As I tried to stop the crotch of these tights ($6) from sinking down to my knees (again), another run appeared — this time right by my knee.

And, as I slipped my dress over my head to test how clingy the inexpensive tights were, THE RUN GOT BIGGER.

This isn't as much a run in my tights as it is a wild sprint to my groin.

MIRACULOUSLY, the No Nonsense tights also didn't make my dress stick to them. And from a distance, they looked pretty cute! It was only up close that you realized...

The "black" tights looked to have a STRONG gray-brown tint. I had committed the cardinal sin of wearing non-matching black clothing!

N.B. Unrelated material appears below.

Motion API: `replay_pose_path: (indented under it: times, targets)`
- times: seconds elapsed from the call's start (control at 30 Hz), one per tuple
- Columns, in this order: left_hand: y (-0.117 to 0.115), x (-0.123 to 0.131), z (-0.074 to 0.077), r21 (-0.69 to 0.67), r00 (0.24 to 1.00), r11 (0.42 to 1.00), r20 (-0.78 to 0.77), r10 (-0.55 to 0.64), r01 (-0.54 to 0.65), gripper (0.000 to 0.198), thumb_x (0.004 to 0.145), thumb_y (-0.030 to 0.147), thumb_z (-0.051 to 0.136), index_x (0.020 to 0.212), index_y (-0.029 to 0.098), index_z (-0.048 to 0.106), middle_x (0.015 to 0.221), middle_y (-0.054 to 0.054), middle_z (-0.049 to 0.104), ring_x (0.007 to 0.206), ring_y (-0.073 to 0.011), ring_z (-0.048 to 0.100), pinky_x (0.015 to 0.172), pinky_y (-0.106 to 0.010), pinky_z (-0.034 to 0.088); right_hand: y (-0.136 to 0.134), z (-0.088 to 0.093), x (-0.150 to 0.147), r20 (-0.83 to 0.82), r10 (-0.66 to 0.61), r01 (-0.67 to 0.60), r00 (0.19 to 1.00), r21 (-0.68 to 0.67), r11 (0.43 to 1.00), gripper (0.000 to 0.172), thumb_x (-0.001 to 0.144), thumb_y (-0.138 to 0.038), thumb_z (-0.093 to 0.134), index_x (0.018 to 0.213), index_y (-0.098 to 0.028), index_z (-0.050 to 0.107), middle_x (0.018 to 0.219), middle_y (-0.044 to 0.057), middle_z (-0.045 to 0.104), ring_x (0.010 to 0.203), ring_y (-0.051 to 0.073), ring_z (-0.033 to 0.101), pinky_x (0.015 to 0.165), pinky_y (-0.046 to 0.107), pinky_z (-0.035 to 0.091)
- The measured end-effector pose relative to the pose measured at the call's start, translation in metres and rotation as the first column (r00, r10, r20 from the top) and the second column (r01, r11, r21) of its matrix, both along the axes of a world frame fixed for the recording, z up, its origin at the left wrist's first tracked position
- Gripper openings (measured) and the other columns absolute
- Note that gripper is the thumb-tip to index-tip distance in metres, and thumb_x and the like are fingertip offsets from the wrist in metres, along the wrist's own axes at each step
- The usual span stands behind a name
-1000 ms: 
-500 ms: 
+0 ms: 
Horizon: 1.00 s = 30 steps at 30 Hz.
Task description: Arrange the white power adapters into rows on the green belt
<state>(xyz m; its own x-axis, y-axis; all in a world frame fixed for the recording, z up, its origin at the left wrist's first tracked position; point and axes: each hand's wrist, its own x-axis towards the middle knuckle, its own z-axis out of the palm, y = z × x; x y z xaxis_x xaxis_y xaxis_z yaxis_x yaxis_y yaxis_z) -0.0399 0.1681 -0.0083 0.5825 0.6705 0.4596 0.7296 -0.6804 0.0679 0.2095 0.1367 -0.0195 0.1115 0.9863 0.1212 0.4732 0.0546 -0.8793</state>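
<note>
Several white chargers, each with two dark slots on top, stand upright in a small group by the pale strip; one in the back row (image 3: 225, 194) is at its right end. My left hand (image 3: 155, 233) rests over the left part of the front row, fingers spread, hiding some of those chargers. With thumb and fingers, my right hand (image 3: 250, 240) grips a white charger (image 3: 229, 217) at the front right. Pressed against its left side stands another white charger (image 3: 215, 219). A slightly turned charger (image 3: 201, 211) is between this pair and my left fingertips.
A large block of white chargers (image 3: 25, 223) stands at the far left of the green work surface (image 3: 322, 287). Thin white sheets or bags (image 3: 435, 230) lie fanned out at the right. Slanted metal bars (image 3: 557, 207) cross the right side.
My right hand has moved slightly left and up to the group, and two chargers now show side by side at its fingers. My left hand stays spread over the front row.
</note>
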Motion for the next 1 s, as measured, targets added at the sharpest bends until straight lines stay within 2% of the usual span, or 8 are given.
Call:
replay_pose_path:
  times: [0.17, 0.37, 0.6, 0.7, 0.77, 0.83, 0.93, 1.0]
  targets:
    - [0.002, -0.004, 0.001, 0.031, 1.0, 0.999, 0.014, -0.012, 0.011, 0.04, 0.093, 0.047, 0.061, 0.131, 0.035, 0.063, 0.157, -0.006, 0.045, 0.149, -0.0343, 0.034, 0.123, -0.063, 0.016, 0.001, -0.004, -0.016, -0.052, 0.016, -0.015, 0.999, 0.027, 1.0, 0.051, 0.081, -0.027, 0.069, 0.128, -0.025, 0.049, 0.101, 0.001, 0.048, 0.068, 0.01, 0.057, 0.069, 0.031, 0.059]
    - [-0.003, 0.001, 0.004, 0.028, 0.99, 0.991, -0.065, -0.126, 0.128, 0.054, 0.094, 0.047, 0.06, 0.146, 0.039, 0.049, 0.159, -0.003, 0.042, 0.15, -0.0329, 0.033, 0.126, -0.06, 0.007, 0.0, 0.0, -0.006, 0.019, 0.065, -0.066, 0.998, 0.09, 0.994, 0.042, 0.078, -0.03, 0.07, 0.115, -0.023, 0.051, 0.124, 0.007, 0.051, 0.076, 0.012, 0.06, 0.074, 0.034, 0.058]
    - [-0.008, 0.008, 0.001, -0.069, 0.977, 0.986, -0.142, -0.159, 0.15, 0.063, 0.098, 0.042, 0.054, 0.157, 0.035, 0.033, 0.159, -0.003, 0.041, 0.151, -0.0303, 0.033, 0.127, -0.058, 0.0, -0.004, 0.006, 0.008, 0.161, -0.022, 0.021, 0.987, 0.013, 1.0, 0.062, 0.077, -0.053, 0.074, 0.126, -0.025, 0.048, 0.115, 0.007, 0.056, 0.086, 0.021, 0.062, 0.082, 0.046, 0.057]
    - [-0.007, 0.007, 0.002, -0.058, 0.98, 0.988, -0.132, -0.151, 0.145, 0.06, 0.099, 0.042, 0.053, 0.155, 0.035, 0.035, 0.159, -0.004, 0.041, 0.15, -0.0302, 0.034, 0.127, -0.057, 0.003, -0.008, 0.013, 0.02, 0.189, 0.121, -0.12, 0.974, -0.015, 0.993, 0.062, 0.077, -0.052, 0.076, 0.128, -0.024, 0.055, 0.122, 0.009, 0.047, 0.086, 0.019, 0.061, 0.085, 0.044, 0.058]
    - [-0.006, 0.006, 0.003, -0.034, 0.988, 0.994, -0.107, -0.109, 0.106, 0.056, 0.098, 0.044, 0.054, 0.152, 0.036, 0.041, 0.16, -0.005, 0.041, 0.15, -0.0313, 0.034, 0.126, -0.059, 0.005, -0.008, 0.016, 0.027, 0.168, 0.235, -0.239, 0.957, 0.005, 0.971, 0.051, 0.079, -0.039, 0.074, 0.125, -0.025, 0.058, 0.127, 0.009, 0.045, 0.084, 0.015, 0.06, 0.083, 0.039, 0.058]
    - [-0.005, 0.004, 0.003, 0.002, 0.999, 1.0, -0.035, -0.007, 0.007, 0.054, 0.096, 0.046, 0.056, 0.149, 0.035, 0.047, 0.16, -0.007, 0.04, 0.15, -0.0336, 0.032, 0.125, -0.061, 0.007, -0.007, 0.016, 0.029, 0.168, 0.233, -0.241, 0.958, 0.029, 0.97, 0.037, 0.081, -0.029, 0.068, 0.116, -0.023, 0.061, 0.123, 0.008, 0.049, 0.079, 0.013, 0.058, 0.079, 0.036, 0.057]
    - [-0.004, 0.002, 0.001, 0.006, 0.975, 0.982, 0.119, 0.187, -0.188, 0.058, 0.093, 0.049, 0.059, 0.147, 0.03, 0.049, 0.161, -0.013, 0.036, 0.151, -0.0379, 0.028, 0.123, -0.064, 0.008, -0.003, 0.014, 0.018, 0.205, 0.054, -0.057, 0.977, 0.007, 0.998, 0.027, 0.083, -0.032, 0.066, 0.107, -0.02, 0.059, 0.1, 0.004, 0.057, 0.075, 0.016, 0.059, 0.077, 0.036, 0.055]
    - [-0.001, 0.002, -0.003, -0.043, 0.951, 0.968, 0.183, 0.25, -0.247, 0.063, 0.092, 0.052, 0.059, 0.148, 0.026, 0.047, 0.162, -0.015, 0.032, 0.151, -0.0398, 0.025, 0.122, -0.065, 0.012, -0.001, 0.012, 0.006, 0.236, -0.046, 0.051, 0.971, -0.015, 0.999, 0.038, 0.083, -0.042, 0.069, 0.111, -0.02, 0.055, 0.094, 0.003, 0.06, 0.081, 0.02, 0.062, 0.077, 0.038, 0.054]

I peeled the $6 tights off, truly annoyed at my life, at clothing, and at elastic in general.

So, what's the verdict? What did I, a noted tights-hater, take away from the experience?

For starters, I've seen the light. I am IN LOVE with the opaque Wolford tights ($85, Shopbop). I have never in my life worn a pair of tights that's so comfortable, and looks so damn good. I will gladly spend my money on these expensive-ass tights, and feel proud while I do so.

I learned that, in these two instances, you do get what you pay for. I didn't like the super-cheap cheap No Nonsense tights ($6, Amazon), but I *did* learn that a lot of the issues I had with stockings were because I was trying to cram my hams into cheap things. Tall girls, go Wolford. You won't regret it.

That said, I can really see the benefit in having cheap tights on hand. If you need "emergency tights," or you don't live in a place that gets cold very often, or if you're not on the taller end of things, I can imagine that the No Nonsense tights would definitely work. They'll probably get you from A to B, with only a few runs in the process.

But if you need to wear opaque black tights to an event, to work, or if you just enjoy NOT feeling like a butternut pumpkin stuffed into a condom, go Wolford. If they've made me a believer, just think about the brave new world of actually awesome tights waiting for you.